Steve Bracks said he was optimistic about a quick economic comeback and that it would be a V-shaped turnaround.

And John Brumby said at the summit that the biggest challenge facing the state after the pandemic was meeting skills demands, especially in the health sector.

“First, 53 percent of all new jobs in Australia require a university degree and 10 percent require a degree. And that will be the engine room of economic growth.

“The second is that one in four new jobs will be in healthcare and related sectors.”

These jobs would meet the demands brought on by the aging population, Covid-related backlogs and NDIS growth, he said.

“I’m not sure any government in Australia is aware of this issue about the extraordinary demand and shortages that will arise in this space over the next two years if we don’t do something truly transformative.”

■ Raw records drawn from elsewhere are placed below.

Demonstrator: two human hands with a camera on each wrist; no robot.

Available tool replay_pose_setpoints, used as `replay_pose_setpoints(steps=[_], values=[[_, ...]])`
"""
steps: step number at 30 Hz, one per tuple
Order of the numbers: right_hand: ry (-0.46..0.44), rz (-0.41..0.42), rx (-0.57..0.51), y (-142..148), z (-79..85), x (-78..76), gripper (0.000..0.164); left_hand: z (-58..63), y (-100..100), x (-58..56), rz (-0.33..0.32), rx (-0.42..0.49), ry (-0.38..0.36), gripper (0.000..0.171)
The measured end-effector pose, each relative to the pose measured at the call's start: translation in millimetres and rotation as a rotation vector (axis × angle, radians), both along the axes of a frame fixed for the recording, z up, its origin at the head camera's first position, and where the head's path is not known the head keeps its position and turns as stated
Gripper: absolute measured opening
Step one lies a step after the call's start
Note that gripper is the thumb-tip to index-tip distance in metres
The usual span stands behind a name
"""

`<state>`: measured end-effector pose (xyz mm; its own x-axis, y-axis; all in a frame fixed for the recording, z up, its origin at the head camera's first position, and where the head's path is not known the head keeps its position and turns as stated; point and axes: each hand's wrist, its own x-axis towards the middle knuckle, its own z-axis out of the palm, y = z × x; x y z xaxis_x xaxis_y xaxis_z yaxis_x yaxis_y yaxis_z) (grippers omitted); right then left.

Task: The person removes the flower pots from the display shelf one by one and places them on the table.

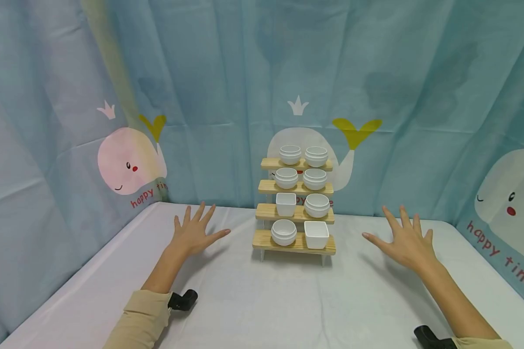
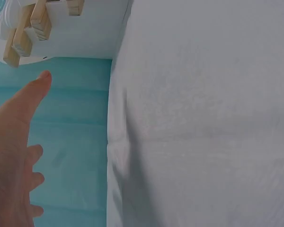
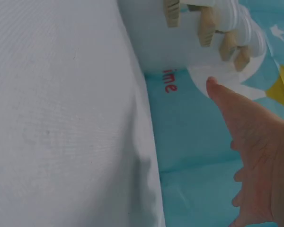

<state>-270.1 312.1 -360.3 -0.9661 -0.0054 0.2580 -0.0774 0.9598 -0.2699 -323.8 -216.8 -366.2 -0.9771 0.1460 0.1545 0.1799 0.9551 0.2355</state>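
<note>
In the head view a four-step wooden riser (image 1: 267, 240) stands on the white table, with two small white dishes on each step. Most dishes are round bowls, such as the round bowl (image 1: 284, 232) on the lowest step. A square bowl (image 1: 316, 235) sits beside it, and another square bowl (image 1: 286, 204) is one step up at left. My left hand (image 1: 193, 236) is spread over the table to the left of the riser, holding nothing. On the other side my right hand (image 1: 408, 245) is likewise spread, fingers apart and apart from the riser.
A white cloth covers the table (image 1: 253, 300). Blue curtains (image 1: 227, 97) with whale prints hang behind and at both sides, close to the table's edges. Each forearm has a black wrist device, such as the left wrist device (image 1: 183, 300).
</note>
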Motion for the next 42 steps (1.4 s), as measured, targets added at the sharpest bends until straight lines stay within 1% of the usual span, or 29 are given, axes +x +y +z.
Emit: replay_pose_setpoints(steps=[9, 15, 19, 29, 34, 42], values=[[0.017, 0.011, -0.009, -5.3, 8.8, 0.9, 0.107, 5.1, 4.1, 3.1, -0.009, 0.004, -0.020, 0.098], [0.022, 0.021, -0.020, -7.7, 17.5, 1.1, 0.107, 7.3, 6.7, 5.2, -0.026, 0.034, -0.027, 0.099], [0.035, 0.034, -0.041, -9.2, 22.2, -0.6, 0.107, 8.3, 9.2, 6.4, -0.034, 0.057, -0.039, 0.099], [0.046, 0.054, -0.051, -20.0, 34.1, -7.3, 0.105, 10.5, 12.9, 5.8, -0.041, 0.066, -0.049, 0.100], [0.045, 0.064, -0.076, -23.6, 40.7, -9.6, 0.105, 10.5, 14.4, 4.6, -0.053, 0.068, -0.058, 0.100], [0.079, 0.083, -0.081, -27.9, 49.6, -13.2, 0.105, 11.7, 18.3, 5.9, -0.076, 0.085, -0.078, 0.098]])
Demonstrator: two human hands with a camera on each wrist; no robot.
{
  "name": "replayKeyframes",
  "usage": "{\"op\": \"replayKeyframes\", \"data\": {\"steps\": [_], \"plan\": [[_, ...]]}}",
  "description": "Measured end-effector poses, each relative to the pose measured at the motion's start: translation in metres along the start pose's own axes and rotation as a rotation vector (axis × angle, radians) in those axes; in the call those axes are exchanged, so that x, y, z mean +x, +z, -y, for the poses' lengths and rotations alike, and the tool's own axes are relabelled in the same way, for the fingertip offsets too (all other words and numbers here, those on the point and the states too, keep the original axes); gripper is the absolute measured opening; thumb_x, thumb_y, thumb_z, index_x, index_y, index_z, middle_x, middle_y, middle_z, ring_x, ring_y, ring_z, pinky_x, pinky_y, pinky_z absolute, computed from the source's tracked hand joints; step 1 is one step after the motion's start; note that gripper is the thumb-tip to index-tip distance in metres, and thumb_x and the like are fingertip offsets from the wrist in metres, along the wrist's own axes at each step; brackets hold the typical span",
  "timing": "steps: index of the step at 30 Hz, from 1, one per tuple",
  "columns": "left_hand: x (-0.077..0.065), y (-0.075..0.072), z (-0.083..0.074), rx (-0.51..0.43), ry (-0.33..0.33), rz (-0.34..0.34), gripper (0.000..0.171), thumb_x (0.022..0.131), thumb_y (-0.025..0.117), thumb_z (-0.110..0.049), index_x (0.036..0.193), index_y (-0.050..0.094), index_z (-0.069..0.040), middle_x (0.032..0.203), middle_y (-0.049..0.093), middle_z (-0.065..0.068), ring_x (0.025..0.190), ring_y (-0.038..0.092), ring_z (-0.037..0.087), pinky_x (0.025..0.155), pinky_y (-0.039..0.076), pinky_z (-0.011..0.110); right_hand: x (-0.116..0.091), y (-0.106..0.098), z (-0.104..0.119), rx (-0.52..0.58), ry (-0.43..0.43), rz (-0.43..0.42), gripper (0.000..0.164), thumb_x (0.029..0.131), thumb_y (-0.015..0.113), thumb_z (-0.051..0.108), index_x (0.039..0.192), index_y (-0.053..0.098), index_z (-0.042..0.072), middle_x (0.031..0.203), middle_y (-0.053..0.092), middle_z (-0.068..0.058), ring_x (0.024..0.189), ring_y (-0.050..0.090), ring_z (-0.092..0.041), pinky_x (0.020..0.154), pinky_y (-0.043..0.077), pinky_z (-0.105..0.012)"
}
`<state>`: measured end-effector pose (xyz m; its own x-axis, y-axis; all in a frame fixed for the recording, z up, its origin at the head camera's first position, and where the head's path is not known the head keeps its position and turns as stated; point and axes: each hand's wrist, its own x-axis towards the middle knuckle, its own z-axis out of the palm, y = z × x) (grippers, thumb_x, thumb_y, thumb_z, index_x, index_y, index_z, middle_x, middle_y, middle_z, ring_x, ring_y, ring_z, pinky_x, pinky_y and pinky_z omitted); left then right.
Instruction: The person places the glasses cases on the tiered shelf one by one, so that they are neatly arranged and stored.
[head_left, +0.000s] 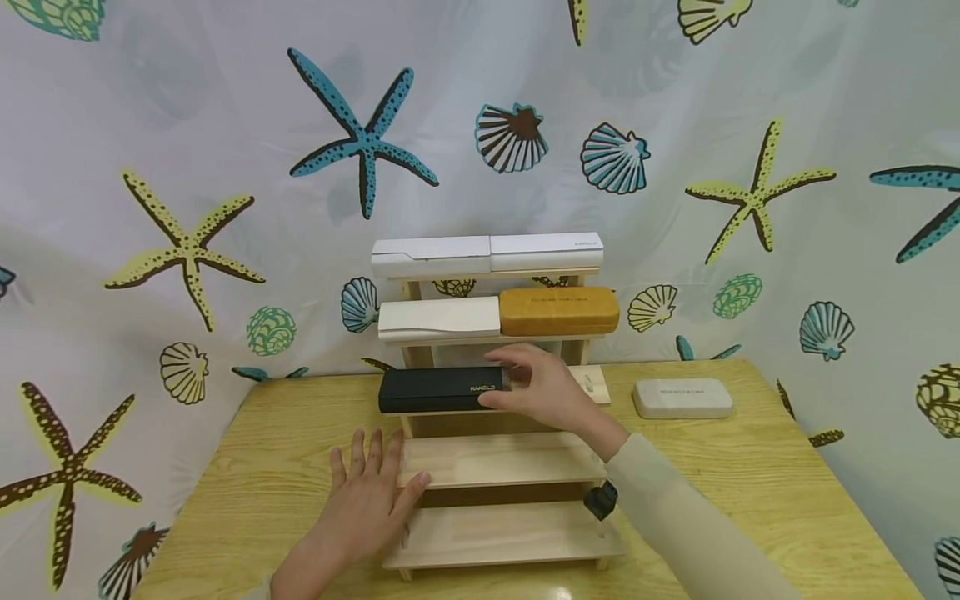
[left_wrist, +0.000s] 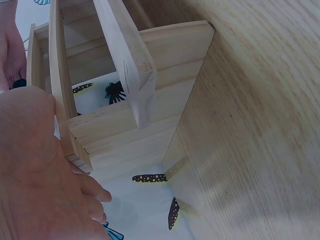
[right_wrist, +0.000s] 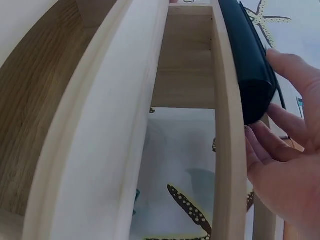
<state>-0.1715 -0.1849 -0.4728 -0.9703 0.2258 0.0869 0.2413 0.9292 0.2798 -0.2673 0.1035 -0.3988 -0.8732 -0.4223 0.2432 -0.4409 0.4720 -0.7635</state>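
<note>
A black glasses case (head_left: 438, 390) with gold lettering lies along the left of the third tier of a wooden stepped rack (head_left: 502, 461). My right hand (head_left: 546, 388) holds its right end, thumb at the front and fingers bent around the end; the right wrist view shows the rounded end of the case (right_wrist: 256, 95) between thumb and fingers. My left hand (head_left: 360, 508) rests with straight, spread fingers against the left end of the tier below, its thumb over the board. In the left wrist view the left hand (left_wrist: 37, 155) lies along the rack's side.
White cases (head_left: 431, 257) fill the top tier. A white case (head_left: 438, 318) and a tan case (head_left: 558, 311) share the second. A pale grey case (head_left: 682, 398) lies on the table (head_left: 750, 467) at right. A patterned curtain (head_left: 450, 192) hangs behind.
</note>
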Motion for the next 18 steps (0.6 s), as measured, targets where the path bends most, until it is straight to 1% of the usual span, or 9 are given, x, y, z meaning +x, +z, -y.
{"op": "replayKeyframes", "data": {"steps": [4, 7, 9, 12, 14, 16, 17, 18], "plan": [[0.0, 0.0, 0.0, -0.005, 0.002, -0.001, 0.081, 0.111, 0.039, -0.058, 0.163, 0.031, 0.003, 0.164, 0.029, 0.04, 0.157, 0.011, 0.059, 0.117, 0.006, 0.084, -0.014, -0.014, -0.004, 0.051, -0.019, -0.055, 0.045, 0.092, 0.084, 0.03, 0.133, 0.073, 0.016, 0.14, 0.067, -0.003, 0.121, 0.067, -0.027, 0.103, 0.056, -0.046], [-0.001, 0.0, -0.001, -0.011, 0.003, 0.002, 0.08, 0.111, 0.039, -0.058, 0.164, 0.03, 0.002, 0.164, 0.028, 0.04, 0.157, 0.011, 0.059, 0.117, 0.006, 0.084, -0.025, -0.03, -0.01, 0.083, -0.039, -0.09, 0.032, 0.095, 0.081, 0.024, 0.125, 0.076, 0.012, 0.133, 0.071, -0.005, 0.12, 0.067, -0.031, 0.1, 0.057, -0.047], [-0.001, 0.0, 0.0, -0.015, 0.005, 0.0, 0.08, 0.111, 0.039, -0.057, 0.164, 0.03, 0.002, 0.164, 0.027, 0.04, 0.157, 0.011, 0.059, 0.117, 0.005, 0.084, -0.034, -0.043, -0.015, 0.084, -0.054, -0.11, 0.027, 0.096, 0.079, 0.022, 0.121, 0.077, 0.011, 0.129, 0.073, -0.005, 0.117, 0.067, -0.029, 0.097, 0.057, -0.044], [-0.001, 0.0, 0.0, -0.017, 0.009, -0.009, 0.079, 0.111, 0.04, -0.056, 0.164, 0.03, 0.003, 0.164, 0.028, 0.041, 0.157, 0.012, 0.06, 0.117, 0.006, 0.085, -0.047, -0.064, -0.025, 0.09, -0.053, -0.149, 0.023, 0.098, 0.077, 0.019, 0.119, 0.077, 0.01, 0.127, 0.073, -0.008, 0.111, 0.068, -0.021, 0.094, 0.057, -0.033], [-0.001, 0.0, 0.0, -0.013, 0.012, -0.014, 0.079, 0.111, 0.04, -0.056, 0.164, 0.031, 0.003, 0.164, 0.028, 0.041, 0.156, 0.012, 0.06, 0.117, 0.007, 0.085, -0.056, -0.078, -0.035, 0.091, -0.061, -0.195, 0.022, 0.099, 0.076, 0.016, 0.119, 0.077, 0.009, 0.124, 0.073, -0.012, 0.105, 0.068, -0.016, 0.089, 0.057, -0.027], [-0.001, 0.0, 0.0, -0.013, 0.014, -0.013, 0.079, 0.111, 0.04, -0.056, 0.164, 0.031, 0.003, 0.164, 0.028, 0.041, 0.156, 0.012, 0.061, 0.117, 0.006, 0.085, -0.064, -0.089, -0.046, 0.095, -0.051, -0.246, 0.021, 0.099, 0.075, 0.014, 0.119, 0.076, 0.007, 0.121, 0.073, -0.014, 0.1, 0.068, -0.014, 0.086, 0.056, -0.023], [-0.001, 0.0, -0.001, -0.013, 0.014, -0.012, 0.079, 0.111, 0.04, -0.056, 0.164, 0.031, 0.003, 0.164, 0.028, 0.041, 0.156, 0.012, 0.061, 0.117, 0.006, 0.085, -0.068, -0.095, -0.052, 0.086, -0.041, -0.269, 0.022, 0.1, 0.074, 0.014, 0.12, 0.076, 0.006, 0.119, 0.073, -0.014, 0.099, 0.068, -0.013, 0.085, 0.055, -0.022], [-0.001, -0.001, -0.001, -0.013, 0.015, -0.011, 0.079, 0.111, 0.04, -0.056, 0.164, 0.03, 0.003, 0.164, 0.027, 0.041, 0.156, 0.012, 0.061, 0.117, 0.006, 0.085, -0.072, -0.101, -0.058, 0.071, -0.025, -0.288, 0.022, 0.101, 0.073, 0.015, 0.121, 0.075, 0.007, 0.116, 0.074, -0.011, 0.098, 0.068, -0.012, 0.083, 0.055, -0.021]]}}
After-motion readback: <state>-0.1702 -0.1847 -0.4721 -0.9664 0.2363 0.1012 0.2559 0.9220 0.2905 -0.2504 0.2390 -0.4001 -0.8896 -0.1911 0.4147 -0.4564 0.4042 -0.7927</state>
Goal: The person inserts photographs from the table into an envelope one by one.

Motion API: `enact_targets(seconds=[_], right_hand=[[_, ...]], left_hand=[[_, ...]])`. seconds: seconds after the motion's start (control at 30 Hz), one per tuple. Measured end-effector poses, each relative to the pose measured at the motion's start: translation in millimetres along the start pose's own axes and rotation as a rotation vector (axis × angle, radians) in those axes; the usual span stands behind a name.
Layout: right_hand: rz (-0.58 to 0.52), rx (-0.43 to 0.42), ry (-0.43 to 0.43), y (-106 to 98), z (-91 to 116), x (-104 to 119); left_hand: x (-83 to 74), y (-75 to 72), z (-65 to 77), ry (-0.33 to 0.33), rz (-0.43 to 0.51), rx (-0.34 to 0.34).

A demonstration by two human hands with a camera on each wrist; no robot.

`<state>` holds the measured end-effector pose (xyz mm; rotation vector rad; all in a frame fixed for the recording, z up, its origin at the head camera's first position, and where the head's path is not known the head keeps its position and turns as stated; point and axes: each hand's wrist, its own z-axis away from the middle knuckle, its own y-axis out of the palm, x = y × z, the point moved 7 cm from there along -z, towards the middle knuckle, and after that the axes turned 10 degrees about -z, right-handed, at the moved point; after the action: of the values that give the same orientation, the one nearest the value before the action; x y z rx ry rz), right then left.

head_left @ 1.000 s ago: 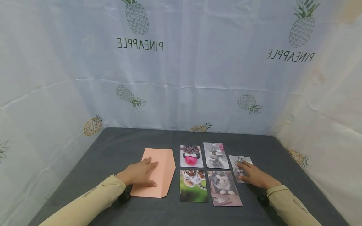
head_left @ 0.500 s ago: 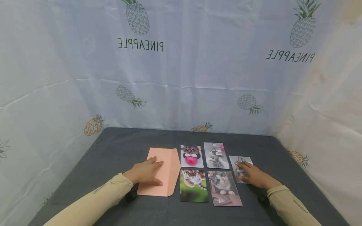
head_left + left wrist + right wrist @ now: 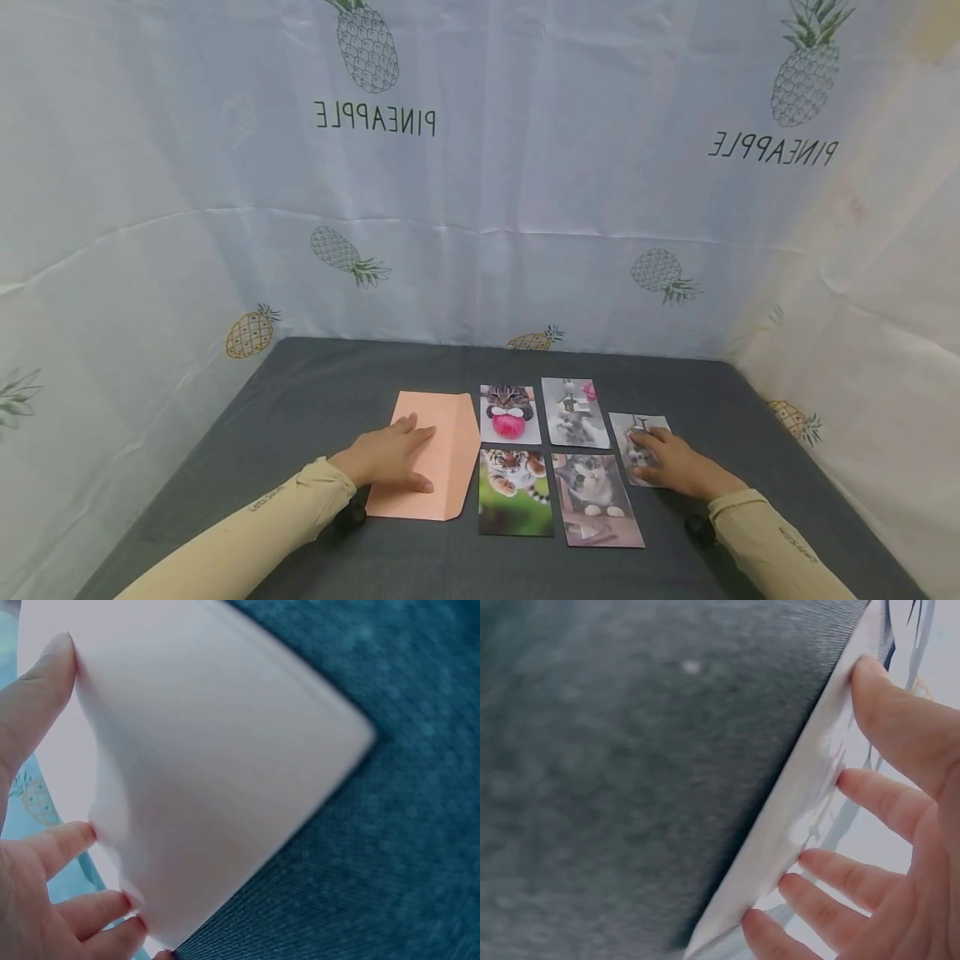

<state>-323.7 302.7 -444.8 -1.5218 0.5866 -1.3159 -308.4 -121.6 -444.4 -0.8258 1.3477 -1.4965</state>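
Where the peach envelope (image 3: 444,454) lies left of centre, long axis toward the far edge of the table (image 3: 300,392), left hand (image 3: 384,458) rests on it, fingers spread. Right hand (image 3: 684,465), fingers extended, touches the rightmost card (image 3: 632,452).

The envelope (image 3: 453,454) is plain peach. The tiger card (image 3: 515,504) shows orange, black and white stripes on green; the tabby card (image 3: 511,408), brown stripes and a pink ball (image 3: 509,427); the kitten card (image 3: 597,500), grey and white on brownish pink. The table (image 3: 337,375) is dark grey, the curtain (image 3: 510,175) whitish with pineapples (image 3: 367,50) (some grey-green, some yellow), the sleeves (image 3: 251,533) dark-lettered cream.
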Motion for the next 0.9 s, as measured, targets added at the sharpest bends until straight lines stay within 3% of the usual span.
enact_targets(seconds=[0.2, 0.4, 0.67, 0.9], right_hand=[[0.047, -0.008, 0.01, -9.0, -5.3, 6.6], [0.083, -0.094, 0.039, -34.0, -14.5, 8.2], [-0.125, -0.159, 0.164, -53.0, -31.2, -29.3], [-0.273, -0.105, 0.278, -50.8, -34.9, -54.9]], left_hand=[[-0.9, -1.7, 0.4, 0.001, 0.009, -0.005], [-1.1, -3.1, 1.1, 0.012, 0.004, -0.014], [-1.5, -4.2, 1.9, 0.028, -0.001, -0.022], [-0.1, -2.6, 1.3, 0.026, -0.003, -0.023]])
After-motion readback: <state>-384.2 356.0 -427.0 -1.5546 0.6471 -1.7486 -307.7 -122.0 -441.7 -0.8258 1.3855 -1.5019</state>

Outlining Victoria’s prospects, Mr Brumby recalled former US President Abraham Lincoln, saying that the best way to “predict the future is to create it”.

Jeff Kennett said the $170 billion debt burden was a major concern.

“We don’t have the capacity as a state to earn the revenue to pay that off within the next 20, 30 years.”

Mr. Kennett also identified population growth as an issue and also called for a state-run loan system to help small businesses fight back.

He again put forward an earlier idea of ​​merging Victoria, South Australia and Tasmania as one administrative force to increase efficiency.

He also denounced the lack of common purpose across the country and urged Australia to increase its presence in Asia as a stepping stone to the world.

VECCI chief executive Paul Guerra said the summit was intended to bring together the state’s thought leaders to chart a path to recovery, preserving the state’s strengths and uncovering new growth opportunities.

“We all want a better Victoria,” he said.


Melbourne Mayor Sally Capp is calling on all levels of government to work together to deliver rapid antigen testing to the events industry, calling the technology a “key pillar in Melbourne’s renaissance”.

Ms Capp said the country couldn’t waste another minute when it came to introducing the test kits.

“Australia is already late to the party,” she said. “We’ve been watching closely as these tests have been used overseas to facilitate COVIDSafe events and reopen larger businesses.”

The mayor said the kits – coupled with high vaccination rates and QR codes – would allow the city of Melbourne to hold its key events “with confidence”.

“The arrival of these tests aligns perfectly with the Spring Racing Carnival, Christmas and New Year’s Eve,” she said.

With the rollout of the technology, event attendees would have to wait approximately 15 minutes for results before safely entering the venues.


Free pop-up clinics have now opened to help Victorians struggling with their mental health due to Covid lockdowns.

Last month, the Andrews government announced it would expand its support network to include 20 new clinics, eight of which are in operation.

It’s because the demand for mental health care has soared during the pandemic, putting additional strain on an already overstretched system.

During the rollout, three new Cohealth clinics will open in Melton, Kensington and Sunshine.

Other organizations will open their own additional pop-up centers in Ringwood, Ballarat, Frankston, Mildura and St Kilda.

“Just two weeks after we announced a mental health boost, nearly half of our pop-up centers are ready to open their doors to any Victorian in need of support during this challenging time,” said Minister for Mental Health, James Merlino.

“With the remaining pop-up clinics coming online in Melbourne and regional Victoria in the coming weeks, we’re not wasting a moment responding to increased demand and making sure people get the right care, close to home.”

Each clinic offers telecare and in-person appointments and offers some walk-in sessions where possible.

They are part of a $22 million commitment to accelerate specialist care for those in need of mental health support and reduce the burden on emergency departments as the number of Covid cases rises.